Uncertain Realms

I am not sure, but it appears the reason for my use of the word “realms” in “Explorative Shadow Realms of Uncertain Histories“* may not be clear to people who quote me.

In “Negotiating ‘Culture’, Assembling a Past: the Visual, the Non-Visual and the Voice of the Silent Actant” [http://hdl.handle.net/2077/30093] Jonathan Westin wrote:

In the introduction to article 2, my co-author Thommy Eriksson and I write:

“Our cultural heritage is increasingly experienced as a virtual heritage, a space, or realm as Champion puts it (2008), consisting of representations.
Three-dimensional scanning through photogrammetry and laser, virtual reality, augmented reality, photorealistic computer graphics and interactive displays; all these are technologies that in days to come will shape the profession of both archaeology and museology” (article 2, p. 87-88).

I used realm in the sense of an area where the social rules/laws have as much influence on people as physical ones. My intention was to suggest this is not a common feature of virtual heritage environments, but to explain culture, perhaps it could and should be. I was not trying to suggest a field or that digital technology is creating a culturally meaningful or completely inclusive “world” (in the past I have defined virtual worlds in at least three markedly different ways). Virtual reality does not only have to mirror physical reality. Physical reality is not a 1:1 relationship to experienced reality.

There is another passage which may or may not correlate to what I thought I meant by uncertainty, Westin wrote:

I consider the communication of uncertainty to be a key element, and in two of the articles my co-authors and I propose different visual signifiers conveying insufficient data (article 1 and 2). For an exchange to be productive, both parties have to be able to communicate uncertainty. To return to the example above, the exact, certain, image representation of a banister appears to be non-negotiable, even though it may be based on insufficient data, while a representation that communicates its uncertainty invites other actants to question its form.

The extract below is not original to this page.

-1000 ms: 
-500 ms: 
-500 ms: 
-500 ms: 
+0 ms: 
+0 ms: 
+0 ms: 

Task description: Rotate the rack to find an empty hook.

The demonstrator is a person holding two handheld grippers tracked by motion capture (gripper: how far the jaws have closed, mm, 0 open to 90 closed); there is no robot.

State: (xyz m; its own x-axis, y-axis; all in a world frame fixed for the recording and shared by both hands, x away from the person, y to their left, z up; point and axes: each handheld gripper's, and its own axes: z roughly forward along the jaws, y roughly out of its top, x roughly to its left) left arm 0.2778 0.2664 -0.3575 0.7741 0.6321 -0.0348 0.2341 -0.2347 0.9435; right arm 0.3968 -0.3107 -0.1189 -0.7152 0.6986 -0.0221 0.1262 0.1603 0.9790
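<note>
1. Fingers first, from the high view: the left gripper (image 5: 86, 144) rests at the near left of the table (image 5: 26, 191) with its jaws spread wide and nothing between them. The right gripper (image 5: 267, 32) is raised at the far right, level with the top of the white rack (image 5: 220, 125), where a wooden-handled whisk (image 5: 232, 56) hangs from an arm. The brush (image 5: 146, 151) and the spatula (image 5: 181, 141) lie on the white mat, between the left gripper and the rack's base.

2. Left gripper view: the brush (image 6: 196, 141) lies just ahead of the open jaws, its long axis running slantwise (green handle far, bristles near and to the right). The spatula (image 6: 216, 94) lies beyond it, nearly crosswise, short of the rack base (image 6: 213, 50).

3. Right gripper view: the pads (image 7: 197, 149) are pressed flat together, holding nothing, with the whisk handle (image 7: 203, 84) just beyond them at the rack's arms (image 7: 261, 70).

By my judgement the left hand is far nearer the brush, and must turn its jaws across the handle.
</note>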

  1. Not sure an image can only be certain (https://en.wikipedia.org/wiki/Rabbit%E2%80%93duck_illusion or http://www.bbc.com/culture/story/20150624-arts-most-famous-illusion)
  2. An image that communicates uncertainty (and here I am not sure if it is communicating uncertainty of the source or other uncertainties) does not necessarily invite us to question its form.

I have however, in Critical Gaming, and in Playing With the Past, wrestled with notions of realm, world, and uncertainty. I hope to write a chapter in an upcoming book, on authenticity. But, in short, I probably will have to go back to this term and write a clearer summary.

*The 2007 Explorative Shadow Realms book chapter (for New Heritage, Kalay et al) is the same content as the 2006 conference paper.